I wouldn’t always read the morning newspaper, but when you’re on bed rest, you are looking for something to fill the time!  I got into the habit of perusing The Hartford Courant, and saw that  New Britain General Hospital was holding an Open House to welcome a new infertility doctor to their staff.  He was Dr. Claudio Benadiva.  That night I showed this to Jim, and we decided we would attend to hear what treatments were available.  It was here we first heard about ICSI.  Once I heard this, I had a feeling it would work for us.  Jim’s sperm had a low motility rate, and the fact that it had been frozen and thawed just compounded matters.  We spoke to Dr. Benadiva briefly after the presentation, and he said we were perfect candidates for this course of treatment.  He suggested we schedule an appointment for a consultation.  This all came about in the summer and fall of 1995.

from Marti, February 2

The beginning of our infertility journey started with a hysterosalpingogram (HSG). This is a test to see if my fallopian tubes were blocked. For this test they put a tube through the vagina and then put dye through so they can see the dye as it travels through the fallopian tubes. If the dye does not travel through the fallopian tubes then there is a blockage in the tube or tubes. My test showed that one tube was blocked and the other tube was open. My OBGYN, decided to send me to an infertility specialist who would then perform surgery to open the one blocked tube that I had. The blocked tube was due to scar tissue that grew from surgery I had as an infant. My doctor wanted me to have the best surgeon possible because she felt it would be a difficult surgery, so she referred me to Dr. Keenan.
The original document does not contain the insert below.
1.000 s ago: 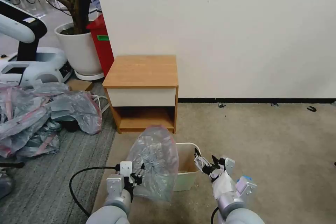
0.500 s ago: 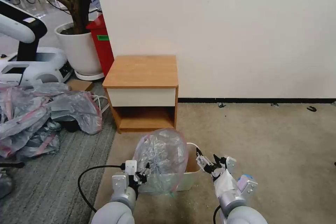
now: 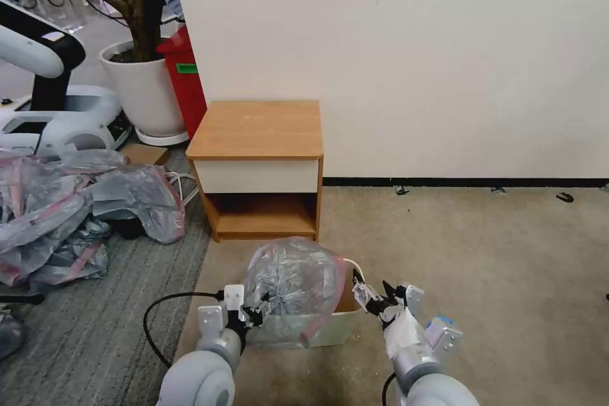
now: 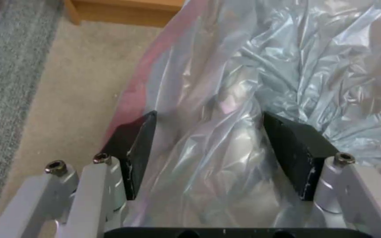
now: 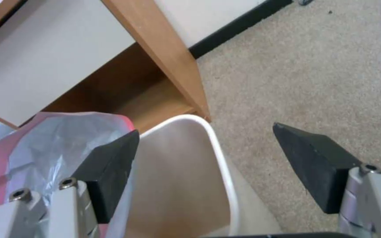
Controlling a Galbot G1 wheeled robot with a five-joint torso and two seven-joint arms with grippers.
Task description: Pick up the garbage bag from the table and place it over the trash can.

In our first meeting with Dr. Keenan, he told Brian and I that he was not sure what he would find when he opened me up. That it was a 50-50 chance that both my fallopian tubes may have to be removed due to the scar tissue that could be present. We went back to my Mother’s house and I cried fearing that both my tubes would be removed. Brian told my Mom that the doctor did not say that both would have to be removed, that he just had to say the worst possible thing that could happen. We then called my sister-in-law, Tracy Morrow, who had personal infertility experience, and both she and my Mother reassured me that nothing like that was going to happen, that doctors always just had to tell the worst possible outcome.

The surgery was scheduled as an outpatient procedure at UT Medical Center in Knoxville, TN. My husband, mother, and one of our dear family friends, Mary Holmes came to hospital to give support.
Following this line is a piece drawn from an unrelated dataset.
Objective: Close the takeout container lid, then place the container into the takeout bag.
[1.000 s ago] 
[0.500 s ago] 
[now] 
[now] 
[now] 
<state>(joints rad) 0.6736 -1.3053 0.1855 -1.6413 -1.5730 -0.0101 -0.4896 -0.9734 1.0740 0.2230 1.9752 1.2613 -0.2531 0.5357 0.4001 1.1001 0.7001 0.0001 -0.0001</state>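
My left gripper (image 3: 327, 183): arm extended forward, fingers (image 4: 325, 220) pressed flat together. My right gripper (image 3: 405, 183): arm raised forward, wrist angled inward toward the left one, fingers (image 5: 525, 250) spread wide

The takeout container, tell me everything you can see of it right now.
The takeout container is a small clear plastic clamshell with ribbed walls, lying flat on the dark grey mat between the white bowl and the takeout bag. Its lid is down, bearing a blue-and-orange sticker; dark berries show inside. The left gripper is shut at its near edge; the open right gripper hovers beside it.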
When I woke up from the surgery I could not open my eyes or move my body, but I could hear the medical personnel talking about this girl who “lost” both her fallopian tubes and how sad it was because she was so young.  I remember thinking, “How many other people could have had this same surgery that I had?” Then I realized it was ME they were talking about, that I was the “poor, young girl that lost both her tubes!”

The next memory I have is being rolled into a hospital room and my husband waiting for me in the room. Then I saw my Mother gathering herself outside the doorway to prepare to come in, of course I knew why she was so upset, but they did not know that I also knew. Mother came in with Mary and also with Mary’s daughter, Judy along with Judy’s daughter Sara. Judy had grown up with me and I knew that she had been called with the news. Judy later told me she hated to come with her daughter, but did not have anyone to keep her. Judy and I had grown up together and had been there for each other through many things and now she just wanted me to know she was here for me. One of the most painful things for me was to see the hurt and pain on everyone’s face and yet none of them knew that I also knew this “secret” that they knew would devastate me.
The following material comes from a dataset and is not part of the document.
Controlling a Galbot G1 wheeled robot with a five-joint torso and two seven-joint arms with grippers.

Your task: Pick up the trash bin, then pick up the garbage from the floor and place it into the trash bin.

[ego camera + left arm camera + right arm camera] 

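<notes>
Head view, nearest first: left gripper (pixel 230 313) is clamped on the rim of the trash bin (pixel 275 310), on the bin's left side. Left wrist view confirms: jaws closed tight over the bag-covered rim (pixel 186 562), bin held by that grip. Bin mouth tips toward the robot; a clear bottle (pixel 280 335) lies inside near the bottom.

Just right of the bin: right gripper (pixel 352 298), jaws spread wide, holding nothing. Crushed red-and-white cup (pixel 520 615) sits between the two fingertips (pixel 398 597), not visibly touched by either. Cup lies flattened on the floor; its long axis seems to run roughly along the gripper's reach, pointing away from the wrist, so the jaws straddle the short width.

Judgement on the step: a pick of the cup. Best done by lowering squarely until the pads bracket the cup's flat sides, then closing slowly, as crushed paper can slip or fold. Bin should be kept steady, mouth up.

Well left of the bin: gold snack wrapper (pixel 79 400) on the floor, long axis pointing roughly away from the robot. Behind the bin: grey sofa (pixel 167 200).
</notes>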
Once they left I looked over to my husband and said “They took both of them didn’t they?” and he just nodded with tears in his eyes. At the time, I thought finding out the way I did (hearing the staff talk about me) was the worst way anyone could be told! Several years later, I realized it was God’s way of saving my husband from having to tell me this terrible news. Brian later told me he just did not know how he was going to tell me, but God took that burden away from him knowing we had many more to face.